:: YOUR INSTRUCTIONS ::
Gather all lines in the entries below that include the word "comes".

[Source data]
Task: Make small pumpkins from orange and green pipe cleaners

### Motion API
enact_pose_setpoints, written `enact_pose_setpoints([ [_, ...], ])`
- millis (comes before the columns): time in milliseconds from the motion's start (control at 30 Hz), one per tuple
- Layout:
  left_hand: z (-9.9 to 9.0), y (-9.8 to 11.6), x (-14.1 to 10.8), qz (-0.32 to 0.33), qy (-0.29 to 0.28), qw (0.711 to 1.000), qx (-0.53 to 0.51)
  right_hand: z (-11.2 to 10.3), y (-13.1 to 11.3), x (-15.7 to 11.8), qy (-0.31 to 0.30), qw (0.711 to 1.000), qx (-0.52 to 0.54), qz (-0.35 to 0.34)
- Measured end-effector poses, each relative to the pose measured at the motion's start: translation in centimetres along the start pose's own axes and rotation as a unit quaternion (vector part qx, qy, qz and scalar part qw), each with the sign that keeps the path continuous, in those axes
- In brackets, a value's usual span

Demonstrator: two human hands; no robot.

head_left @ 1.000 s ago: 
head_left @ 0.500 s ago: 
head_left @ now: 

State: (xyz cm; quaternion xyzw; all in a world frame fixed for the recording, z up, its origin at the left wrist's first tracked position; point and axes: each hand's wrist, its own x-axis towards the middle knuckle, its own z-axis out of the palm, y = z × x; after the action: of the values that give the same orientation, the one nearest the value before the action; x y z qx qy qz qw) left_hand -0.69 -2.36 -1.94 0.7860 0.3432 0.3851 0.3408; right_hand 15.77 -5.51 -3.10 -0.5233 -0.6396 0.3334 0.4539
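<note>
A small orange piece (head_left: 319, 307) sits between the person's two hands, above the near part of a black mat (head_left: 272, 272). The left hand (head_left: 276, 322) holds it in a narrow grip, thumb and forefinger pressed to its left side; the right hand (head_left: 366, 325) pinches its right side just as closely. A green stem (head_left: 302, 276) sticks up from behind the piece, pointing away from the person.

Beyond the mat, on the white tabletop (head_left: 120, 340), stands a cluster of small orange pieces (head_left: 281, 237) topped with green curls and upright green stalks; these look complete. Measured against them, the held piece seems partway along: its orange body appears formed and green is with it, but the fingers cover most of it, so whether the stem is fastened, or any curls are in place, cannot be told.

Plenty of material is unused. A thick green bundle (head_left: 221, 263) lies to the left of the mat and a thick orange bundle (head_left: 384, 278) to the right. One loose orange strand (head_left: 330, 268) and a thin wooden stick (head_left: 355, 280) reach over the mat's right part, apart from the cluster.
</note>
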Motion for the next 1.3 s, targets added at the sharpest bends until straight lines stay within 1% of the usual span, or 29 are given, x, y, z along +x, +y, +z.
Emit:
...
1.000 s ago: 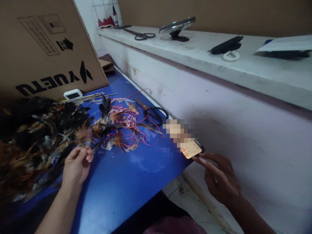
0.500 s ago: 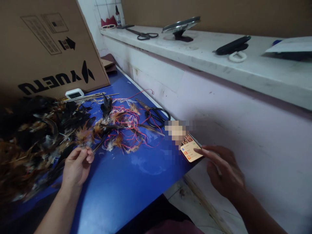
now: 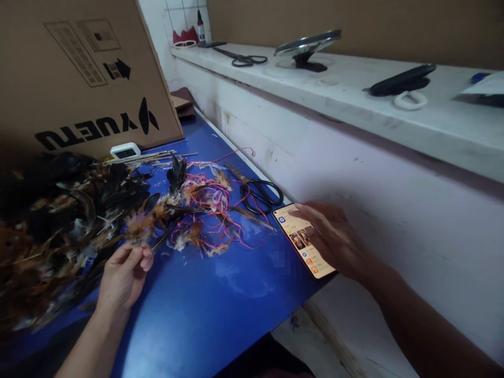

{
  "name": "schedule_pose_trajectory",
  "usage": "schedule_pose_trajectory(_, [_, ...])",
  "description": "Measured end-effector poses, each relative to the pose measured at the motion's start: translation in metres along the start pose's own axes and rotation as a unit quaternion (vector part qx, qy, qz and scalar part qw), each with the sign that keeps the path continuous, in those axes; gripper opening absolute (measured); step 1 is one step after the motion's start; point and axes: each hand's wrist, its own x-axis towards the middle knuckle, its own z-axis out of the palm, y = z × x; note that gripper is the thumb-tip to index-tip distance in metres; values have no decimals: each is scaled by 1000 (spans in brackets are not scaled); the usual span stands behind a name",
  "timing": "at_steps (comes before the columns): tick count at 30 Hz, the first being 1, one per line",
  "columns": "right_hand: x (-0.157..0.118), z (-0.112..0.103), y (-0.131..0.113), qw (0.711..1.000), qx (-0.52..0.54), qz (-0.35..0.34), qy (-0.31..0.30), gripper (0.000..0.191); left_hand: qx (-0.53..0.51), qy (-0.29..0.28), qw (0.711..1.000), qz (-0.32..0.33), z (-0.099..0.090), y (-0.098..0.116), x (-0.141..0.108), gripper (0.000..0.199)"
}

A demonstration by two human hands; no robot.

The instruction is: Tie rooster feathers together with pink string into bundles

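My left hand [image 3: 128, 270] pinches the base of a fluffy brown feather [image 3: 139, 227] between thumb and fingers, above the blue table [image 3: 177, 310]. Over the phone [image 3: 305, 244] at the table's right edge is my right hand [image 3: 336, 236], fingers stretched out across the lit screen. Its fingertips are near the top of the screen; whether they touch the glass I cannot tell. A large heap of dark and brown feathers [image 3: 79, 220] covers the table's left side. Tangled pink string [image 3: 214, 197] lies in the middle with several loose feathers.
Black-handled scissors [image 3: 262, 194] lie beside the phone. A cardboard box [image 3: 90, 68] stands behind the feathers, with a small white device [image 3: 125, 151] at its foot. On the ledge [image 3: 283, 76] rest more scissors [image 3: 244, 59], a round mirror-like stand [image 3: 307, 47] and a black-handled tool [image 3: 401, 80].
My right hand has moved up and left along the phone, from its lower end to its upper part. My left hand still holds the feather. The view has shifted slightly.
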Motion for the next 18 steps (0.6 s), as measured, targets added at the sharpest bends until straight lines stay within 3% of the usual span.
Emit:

:: COMPLETED TASK ::
- millis (comes before the columns): time in milliseconds from the motion's start (control at 30 Hz), one per tuple
  "timing": "at_steps (comes before the columns): tick count at 30 Hz, the first being 1, one per line",

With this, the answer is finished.